Roughly 24 hours ago we left Baton Rouge.
We went from Baton Rouge to Houston and then were there until midnight until time for our flight to China. We just landed in Beijing! (All the praise hands!!) Phew!! That was a LOOONG flight. My left knee was screaming after about 5 hours but I was surprisingly able to sleep better on a plane than ever before in my life. It was a long flight but it didn’t feel like 15 hours. I’m sure we look like half-dead, limping, furry-teethed monsters…but we’re here! Bring on the toothbrushes, please!
My mom got us these handy dandy j-pillows that did turn out to be much more comfy than the typical neck pillow.
They kind’ve gathered a small amount of attention though. You have to blow them up. Hilarious. We discovered multiple uses for them with every passing few hours. We’ve spent a lot of time laughing during this trip so far.
Usage 1: Whack your snoring neighbor.
Usage 2: Unpop your ears while blowing up your pillow.
Usage 3: (My personal favorite) The “j prop.” Terrific for keeping your head from rolling around when you get to that delirious point. It even makes you smile in your sleep. Not bad at all.
My mom is pretty hilarious and add on the fact this is her first international trip and major flight! It’s a hoot.
We will be in Beijing for about 6 hours before we go on to Nanning- which is where we will spend the next week and where we will meet Chapel. My heart is exploding at the thought.
Coffee in Beijing this AM.
In so many ways this process has been surreal. We really began this process only about 9-10 months ago. One year ago almost exactly we were sent a profile of a little girl that was waiting for a family, who had microtia and seemed to be able to hear, but could possibly be profoundly deaf. God overwhelmed us with the awareness that this precious little girl was to be our daughter.
So we began the adoption process for the third time, and honestly, during what probably could be called the most chaotic and difficult season of our lives. There truthfully hasn’t been even a small amount of stopping over the last nine months. We’ve had so many obstacles and changes in our family over the last nine months. We’ve lost my meme and Danny’s dad. That was like losing a huge pillar on both sides of our family.

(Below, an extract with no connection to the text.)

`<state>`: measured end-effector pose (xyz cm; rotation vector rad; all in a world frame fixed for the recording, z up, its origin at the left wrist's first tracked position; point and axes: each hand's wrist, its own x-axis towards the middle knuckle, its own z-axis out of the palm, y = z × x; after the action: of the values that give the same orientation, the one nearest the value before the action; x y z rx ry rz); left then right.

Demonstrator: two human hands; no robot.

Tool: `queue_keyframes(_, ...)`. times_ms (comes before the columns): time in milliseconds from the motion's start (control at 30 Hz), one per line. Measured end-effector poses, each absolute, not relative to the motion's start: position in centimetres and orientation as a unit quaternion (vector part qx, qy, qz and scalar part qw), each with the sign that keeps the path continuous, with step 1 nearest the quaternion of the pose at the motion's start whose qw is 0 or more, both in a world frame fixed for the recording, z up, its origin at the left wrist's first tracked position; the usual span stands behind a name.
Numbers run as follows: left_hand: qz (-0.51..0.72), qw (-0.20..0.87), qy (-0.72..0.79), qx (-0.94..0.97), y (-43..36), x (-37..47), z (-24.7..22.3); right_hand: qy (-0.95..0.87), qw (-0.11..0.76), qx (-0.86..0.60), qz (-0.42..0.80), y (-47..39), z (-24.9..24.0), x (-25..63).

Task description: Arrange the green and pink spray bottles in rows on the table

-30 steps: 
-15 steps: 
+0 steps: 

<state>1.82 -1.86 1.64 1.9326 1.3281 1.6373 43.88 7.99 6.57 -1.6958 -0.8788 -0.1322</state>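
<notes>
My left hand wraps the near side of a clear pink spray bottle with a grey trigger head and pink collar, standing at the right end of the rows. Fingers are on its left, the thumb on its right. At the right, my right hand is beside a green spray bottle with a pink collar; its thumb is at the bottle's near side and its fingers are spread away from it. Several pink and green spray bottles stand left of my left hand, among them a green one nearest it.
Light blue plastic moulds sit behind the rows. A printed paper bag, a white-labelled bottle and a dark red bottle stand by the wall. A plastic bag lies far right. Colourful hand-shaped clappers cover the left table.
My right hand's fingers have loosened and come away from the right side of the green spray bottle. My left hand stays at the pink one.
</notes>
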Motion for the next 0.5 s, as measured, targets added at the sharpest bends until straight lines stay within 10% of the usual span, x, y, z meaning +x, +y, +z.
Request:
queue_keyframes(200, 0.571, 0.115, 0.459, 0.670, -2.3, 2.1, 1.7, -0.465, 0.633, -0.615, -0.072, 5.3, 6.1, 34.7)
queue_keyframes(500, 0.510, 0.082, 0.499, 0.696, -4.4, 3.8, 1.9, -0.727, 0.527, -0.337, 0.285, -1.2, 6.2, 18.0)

We’ve worked harder than ever before in our lives as we’ve moved and adjusted in our new home. I think a lot of that busy-ness helped us mourn the huge family losses we saw so suddenly.
And in the middle of all of these changes…God’s grace has been sufficient. He’s done the miracle of making it possible for us to bring another treasure home through adoption.
I just can’t stop reflecting on that. What an amazing Father I have, who does the impossible over and over again, even in the middle of our chaos and struggles, his heart is always to rescue and restore and he will use us to do this work even in the middle of our own difficulties!
Oh my goodness! I’m just amazed. I meet my daughter in only 2 days!!